Firefighter Safety (FULLY INVOLVED)

Training Simulation

The number of preventable firefighter fatalities and injuries each year in America remains a grim reminder of the fire service’s failure to ensure worker safety.

The Western Fire Chiefs Association (WFCA), representing thousands of fire agencies and professionals in 10 states, has sponsored this grant to offer the fire service a unique approach to this problem. It is a collaborative project of public and private sector entities that will result in a widely distributed, standardized education and training program using proven learning technologies that change behavior and teach critical decision making skills. WFCA has selected Compelling Technologies to be its systems integration and development partner for this program.

With this Firefighter Safety training simulation program we will create a comprehensive fire safety education and training program using virtual reality simulation technology, formal instructional design methodologies, fire service best practices strategies and tactics, and real world case studies to improve the critical decision-making skills of company officers. Our vision is to enable instructors to more effectively teach cognitive judgment and thinking skills.
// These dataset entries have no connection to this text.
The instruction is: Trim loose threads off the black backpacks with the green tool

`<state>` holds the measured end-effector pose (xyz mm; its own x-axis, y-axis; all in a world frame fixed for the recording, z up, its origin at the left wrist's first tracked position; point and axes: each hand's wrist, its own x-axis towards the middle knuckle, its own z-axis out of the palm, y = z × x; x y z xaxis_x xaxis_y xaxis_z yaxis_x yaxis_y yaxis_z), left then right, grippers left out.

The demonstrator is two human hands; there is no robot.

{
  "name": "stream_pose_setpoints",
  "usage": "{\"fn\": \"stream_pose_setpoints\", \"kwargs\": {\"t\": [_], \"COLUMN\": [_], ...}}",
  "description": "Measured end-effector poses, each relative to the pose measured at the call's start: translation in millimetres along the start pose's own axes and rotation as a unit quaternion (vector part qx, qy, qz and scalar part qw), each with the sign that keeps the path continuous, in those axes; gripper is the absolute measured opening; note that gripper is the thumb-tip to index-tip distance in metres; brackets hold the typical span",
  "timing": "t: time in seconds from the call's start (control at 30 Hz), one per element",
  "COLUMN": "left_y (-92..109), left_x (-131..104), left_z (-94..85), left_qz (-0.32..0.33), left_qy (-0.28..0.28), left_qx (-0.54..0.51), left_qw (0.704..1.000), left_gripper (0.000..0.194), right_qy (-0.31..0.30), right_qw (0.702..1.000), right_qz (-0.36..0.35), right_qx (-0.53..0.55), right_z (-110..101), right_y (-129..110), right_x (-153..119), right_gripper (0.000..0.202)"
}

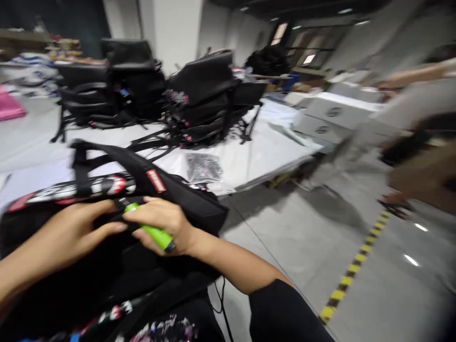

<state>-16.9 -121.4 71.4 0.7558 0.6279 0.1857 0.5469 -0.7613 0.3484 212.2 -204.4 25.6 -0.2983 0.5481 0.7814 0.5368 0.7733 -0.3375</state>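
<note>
A black bag (192, 205) with a red label and printed straps lies across the near edge of the white table. My right hand (166, 221) is wrapped round a bright green tool (156, 235), its tip pointing up and left against the bag's black material. Just left of that tip, my left hand (83, 225) pinches a piece of the black material between thumb and fingers. The tool's tip is partly blurred.
Stacked black bags (203, 90) stand on the white table (249, 156), near a clear plastic packet (204, 167). Grey boxes (331, 111) are at the right, beside a blurred person (420, 104). Yellow-black tape (351, 273) runs along the floor. A black cable hangs below the bag.
</note>
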Motion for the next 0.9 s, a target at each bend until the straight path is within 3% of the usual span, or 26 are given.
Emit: {"fn": "stream_pose_setpoints", "kwargs": {"t": [0.1,0.17,0.23,0.3,0.37,0.43,0.47,0.53,0.6,0.67,0.77,0.9], "left_y": [5.0,-11.5,-26.7,-35.4,-41.5,-49.1,-53.7,-62.8,-69.8,-73.3,-73.0,-69.5], "left_x": [24.2,30.3,25.7,18.2,15.9,22.6,29.1,45.3,60.6,70.3,71.3,58.5], "left_z": [46.7,77.1,95.0,98.5,92.7,85.2,82.6,80.6,82.0,85.3,92.3,103.7], "left_qz": [-0.016,-0.054,-0.077,-0.071,-0.063,-0.072,-0.086,-0.120,-0.155,-0.176,-0.173,-0.121], "left_qy": [-0.112,-0.133,-0.134,-0.073,0.034,0.098,0.086,0.004,-0.087,-0.134,-0.128,-0.071], "left_qx": [0.080,0.089,0.073,0.065,0.084,0.111,0.115,0.104,0.102,0.131,0.182,0.209], "left_qw": [0.990,0.986,0.985,0.993,0.994,0.986,0.986,0.987,0.979,0.966,0.959,0.968], "left_gripper": [0.027,0.039,0.042,0.034,0.032,0.048,0.064,0.091,0.096,0.094,0.088,0.085], "right_qy": [0.008,-0.013,-0.034,-0.048,-0.051,-0.047,-0.046,-0.052,-0.060,-0.050,-0.029,-0.045], "right_qw": [0.999,0.997,0.995,0.993,0.993,0.995,0.996,0.994,0.990,0.989,0.994,0.995], "right_qz": [0.046,0.073,0.092,0.103,0.101,0.085,0.078,0.077,0.093,0.107,0.098,0.093], "right_qx": [-0.007,0.014,0.027,0.023,0.018,0.005,-0.008,-0.051,-0.088,-0.091,-0.046,0.010], "right_z": [25.1,40.2,46.0,45.3,47.5,58.6,67.3,86.5,101.7,107.3,98.9,84.9], "right_y": [37.6,60.6,73.6,77.0,76.9,79.3,82.3,89.6,94.4,92.5,77.6,60.3], "right_x": [-37.0,-59.1,-74.3,-80.5,-78.0,-70.1,-65.5,-57.3,-53.2,-55.0,-67.9,-91.3], "right_gripper": [0.038,0.045,0.052,0.057,0.060,0.057,0.053,0.043,0.035,0.029,0.030,0.040]}}
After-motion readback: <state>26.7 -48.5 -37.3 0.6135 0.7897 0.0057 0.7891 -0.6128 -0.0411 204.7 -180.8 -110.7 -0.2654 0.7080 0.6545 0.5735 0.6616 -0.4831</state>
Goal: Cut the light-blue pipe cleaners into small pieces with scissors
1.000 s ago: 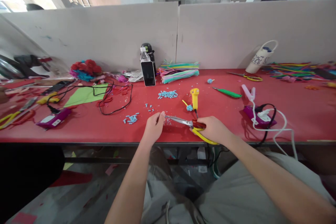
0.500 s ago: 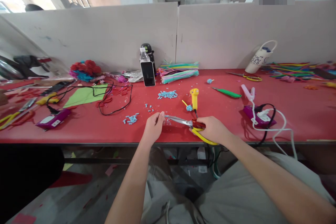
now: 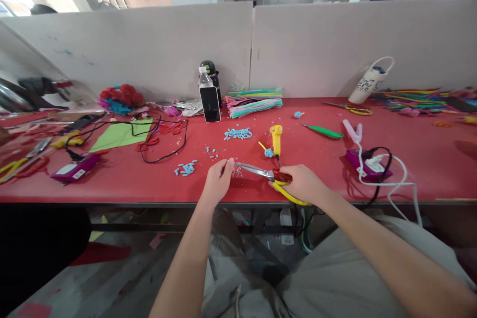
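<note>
Scissors (image 3: 267, 174) sit low centre in the frame, handles gripped in the right hand's (image 3: 303, 183) fingers, tips at the left hand's (image 3: 218, 179) pinched fingers; anything pinched is too small to tell. Blue pieces (image 3: 237, 133) in piles and two blue balls (image 3: 269, 153) suggest work partway; what is left cannot be told. The surface's (image 3: 141, 186) front edge passes just below; the glue gun (image 3: 276, 139) limits room above; red stretches rightward.

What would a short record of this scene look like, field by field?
Right hand: grips yellow-handled scissors, pointing left
Left hand: pinched near the scissors' tips; anything held is too small to tell
Heaps: larger blue heap farther back, smaller blue heap nearer
Tool nearby: yellow glue gun, blue cluster beside it
Surface: red tabletop
</note>
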The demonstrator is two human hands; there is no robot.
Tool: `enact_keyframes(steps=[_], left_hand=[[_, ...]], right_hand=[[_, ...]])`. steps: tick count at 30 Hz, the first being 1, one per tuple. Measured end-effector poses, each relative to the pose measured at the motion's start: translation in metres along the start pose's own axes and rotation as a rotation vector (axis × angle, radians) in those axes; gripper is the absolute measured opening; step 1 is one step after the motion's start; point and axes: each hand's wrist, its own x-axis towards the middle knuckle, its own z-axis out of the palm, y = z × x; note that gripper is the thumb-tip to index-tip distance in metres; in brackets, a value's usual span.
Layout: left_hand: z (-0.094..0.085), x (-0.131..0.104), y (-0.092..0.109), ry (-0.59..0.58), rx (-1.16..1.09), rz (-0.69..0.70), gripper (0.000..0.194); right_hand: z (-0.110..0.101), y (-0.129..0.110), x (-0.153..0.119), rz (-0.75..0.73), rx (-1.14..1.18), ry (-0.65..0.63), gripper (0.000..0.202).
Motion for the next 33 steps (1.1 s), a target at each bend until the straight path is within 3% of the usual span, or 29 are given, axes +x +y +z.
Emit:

The method is to provide a robust computer-based software program of serious fire scenarios that bring training materials alive in an interactive, challenging, engaging computer environment similar to 3D virtual reality “serious games.”

We will build and widely distribute a suite of virtual reality simulation scenarios based upon 1) actual case studies of firefighter deaths, injuries and near-misses; 2) in-depth field interviews with firefighters and company officers; 3) input and review from instructors, training officers, and subject matter experts; and 4) local, state, and national curricula standards.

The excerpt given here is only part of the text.